Improvements in technology now allow us to analyse huge databases to identify dodgy data in relation to health and safety, either by looking for anomalous entries in one database, or by comparing two different databases which should, in theory, be identical and searching for differences between the two.

Here are some example of things that we believe all landlords should be considering before relying on their health and safety data:

Gas

  • Data-matching between your gas contractor’s gas servicing programme and your housing management system, to make sure that for every property marked as having gas, your contractor has the property on its gas servicing programme.
  • A full, 100% risk-based analysis of your properties: starting with a full list of all your properties, first remove those for which you know you have a gas safety certificate, then remove those for which it is impossible that gas could be installed, then remove those that have been surveyed and no gas found, and so on, until you arrive at a small ‘core’ of properties where you are assuming there is no gas but have no direct evidence that this is the case.
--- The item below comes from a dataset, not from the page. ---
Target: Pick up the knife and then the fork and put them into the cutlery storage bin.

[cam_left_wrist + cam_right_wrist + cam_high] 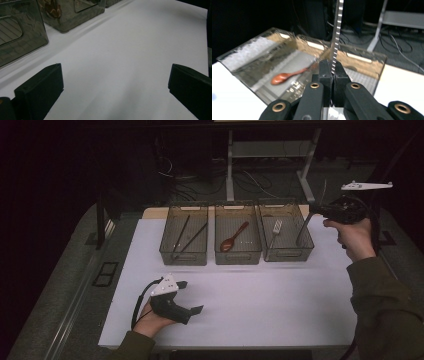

Then inspect those properties on a rolling programme to validate your assumption.
  • Rigorously interrogate your gas servicing database for properties where there are missing service dates, where the next service due date is more than a year from the last service due date, and so on.

Fire risk

  • Data-match communal areas identified in your housing management and asset management systems with your list of communal areas where a service charge is being calculated. This may identify communal areas that are not on the fire risk assessment programme.
  • Rigorously interrogate your fire risk assessment database: are there missing dates? Dates that don’t look right?
  • Data-match your asset register of fire equipment to the inspection programme for testing fire safety equipment: is all fire equipment on the testing programme?

Once you are sure of the reliability of your source data, you have the sound foundations for good governance of landlord health and safety.